Kher went on to spend seven years and seven months on the run from the law. During that period, Kher had either gone into hiding at Indonesia or other states in Malaysia, and he acquired a fake identity. Despite the police placing him on top of the wanted list, Kher often secretly visited his family, showed up at his sister's hair salon several times to visit her, and deliberately appeared at the crime scene. At one point, when the police detained and questioned Kher's wife, who knew his whereabouts but never reported him, Kher sent in a letter to threaten the police that he would come to the police station with a gun to save his wife. Meanwhile, there were also rumours about what possibly happened to Kher while the public was unaware of his whereabouts, including an allegation that a gunman killed by police during a gunfight in Kuala Lumpur was most likely Kher, which was refuted by the police.

The escape of Kher Tian Hock resulted in Then Heng being the remaining suspect left pending trial for the murder of See Sheau Fang. Although Then Heng stood trial by late 2007 for the murder (delayed by three years due to the backlog of criminal cases), he was acquitted on 24 January 2008 by Justice Datuk Zaharah Ibrahim, after the judge ruled that the prosecution had failed to establish a prima facie case against Then Heng and there was no "clear involvement" of Then Heng in See's murder. However, after his acquittal, Then Heng was once again indicted and detained for an unrelated rape charge. Soon after Then Heng was acquitted, Deputy Public Prosecutor (DPP) Badius Zaman Ahmad said in his report to the Attorney–General's Chambers, confirming that there would be no appeal against Then Heng's acquittal, as the evidence against him was insufficient to prove his responsibility behind the murder, and none of the semen samples or DNA samples collected were a match to Then Heng's DNA profile.

In February 2008, nearly four years after Kher fled, See's family were approached by the media. See's father told the reporters that he no longer believed in anyone, including the police, government or media, and his family were still grieving for his daughter. See's father said that he was disappointed when Kher, whom he personally handed over to the police, escaped and Then Heng did not face the gallows for his daughter's murder, although it was a small consolation to know that Then Heng was in prison for rape. The See family had to move away from their family home in Sg Jarum to Taman Melati in Jenjarom three years ago to start afresh. A police spokesperson Supt Zulkifli Mohamed, the Kuala Langat police chief, vowed in a public statement that Kher would be brought to justice for the murder of See and the police would not give up searching for him.

==2011 arrest and murder trial==
On 14 October 2011, the police arrested two suspects for stealing a vehicle in Masai, Johor, and as they investigated the case, it turned out that one of these two suspects was the fugitive Kher Tian Hock. The re-arrest of Kher effectively ended his seven-year long run from the law. At the time he was caught, Kher initially tried to escape detection by introducing himself by his alias "Gan Wei Chen" (颜伟成 Yán Wĕichéng), but his identity card turned out to be fake.

Upon his arrest, Kher, who claimed to be suffering from cancer, was brought to court to be charged with murder and escaping police custody. To prevent him from escaping again, armed officers were assigned to escort and guard during his court appearances, during which he made taunting faces at reporters while they were photographing him. During his detention, Kher was conferred to Kajang Hospital for medical consultation at one point, and he nearly escaped from the police before they caught him.

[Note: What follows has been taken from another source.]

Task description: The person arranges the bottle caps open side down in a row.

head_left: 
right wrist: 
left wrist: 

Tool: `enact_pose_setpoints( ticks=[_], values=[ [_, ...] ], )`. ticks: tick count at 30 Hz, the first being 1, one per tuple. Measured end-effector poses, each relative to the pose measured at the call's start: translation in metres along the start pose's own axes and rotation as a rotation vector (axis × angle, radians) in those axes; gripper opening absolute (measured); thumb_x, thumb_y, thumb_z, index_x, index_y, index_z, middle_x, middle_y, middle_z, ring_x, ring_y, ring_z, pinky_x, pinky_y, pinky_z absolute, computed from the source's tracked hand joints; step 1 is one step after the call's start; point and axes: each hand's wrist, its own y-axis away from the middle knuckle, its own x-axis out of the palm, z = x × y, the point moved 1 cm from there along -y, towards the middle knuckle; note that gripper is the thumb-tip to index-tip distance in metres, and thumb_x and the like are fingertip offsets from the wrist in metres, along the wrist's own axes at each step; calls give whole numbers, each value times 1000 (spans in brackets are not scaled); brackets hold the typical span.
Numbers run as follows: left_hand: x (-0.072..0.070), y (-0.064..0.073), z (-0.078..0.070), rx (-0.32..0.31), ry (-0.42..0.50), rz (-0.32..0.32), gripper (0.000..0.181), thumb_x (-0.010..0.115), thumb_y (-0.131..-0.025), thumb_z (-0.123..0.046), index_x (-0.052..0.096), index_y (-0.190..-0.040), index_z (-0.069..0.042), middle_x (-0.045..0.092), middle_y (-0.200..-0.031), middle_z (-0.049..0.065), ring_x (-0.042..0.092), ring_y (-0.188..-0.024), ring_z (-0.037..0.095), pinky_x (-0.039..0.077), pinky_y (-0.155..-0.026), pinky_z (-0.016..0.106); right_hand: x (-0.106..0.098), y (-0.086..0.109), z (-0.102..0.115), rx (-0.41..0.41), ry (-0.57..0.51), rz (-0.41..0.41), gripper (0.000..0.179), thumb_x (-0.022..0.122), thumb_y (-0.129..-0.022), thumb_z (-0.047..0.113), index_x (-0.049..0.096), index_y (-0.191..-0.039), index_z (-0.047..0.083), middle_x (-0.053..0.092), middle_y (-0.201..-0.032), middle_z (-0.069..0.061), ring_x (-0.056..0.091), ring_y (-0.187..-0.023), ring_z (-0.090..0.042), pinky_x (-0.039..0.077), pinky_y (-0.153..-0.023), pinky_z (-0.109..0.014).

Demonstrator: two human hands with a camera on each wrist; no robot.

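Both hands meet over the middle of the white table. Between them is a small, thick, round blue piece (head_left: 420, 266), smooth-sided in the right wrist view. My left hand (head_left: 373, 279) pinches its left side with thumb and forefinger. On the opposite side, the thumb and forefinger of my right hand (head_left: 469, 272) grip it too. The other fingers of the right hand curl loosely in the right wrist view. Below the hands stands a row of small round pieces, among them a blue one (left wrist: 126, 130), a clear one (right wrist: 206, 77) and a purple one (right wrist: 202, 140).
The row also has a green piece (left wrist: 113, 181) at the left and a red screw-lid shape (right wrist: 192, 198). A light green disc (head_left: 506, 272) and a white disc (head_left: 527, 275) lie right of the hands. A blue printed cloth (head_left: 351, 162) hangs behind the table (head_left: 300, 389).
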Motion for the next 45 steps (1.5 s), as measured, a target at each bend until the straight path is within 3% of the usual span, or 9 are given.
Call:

Kher was held in remand for the charge of murder (which carried the death penalty) but he faced trial first for the lesser charge of escaping from judicial custody, and he admitted to the said charge, and sentenced to the maximum two years' imprisonment for this offence. Kher also claimed to the court that he had bribed two police officers to allow him to escape from the prison where he was remanded back in 2004, and asked for leniency as he had five children to feed. Kher even got permission to file a complaint against two policemen who allegedly received bribes from him in exchange for his freedom.

Kher's murder trial took place at the Shah Alam High Court after around three years since his re-capture in October 2011. While the prosecution called on 23 witnesses to prove their case against Kher, the defence called on only one witness, and when he was called to enter his defence, Kher denied that he was involved in the murder despite his confession back in 2004.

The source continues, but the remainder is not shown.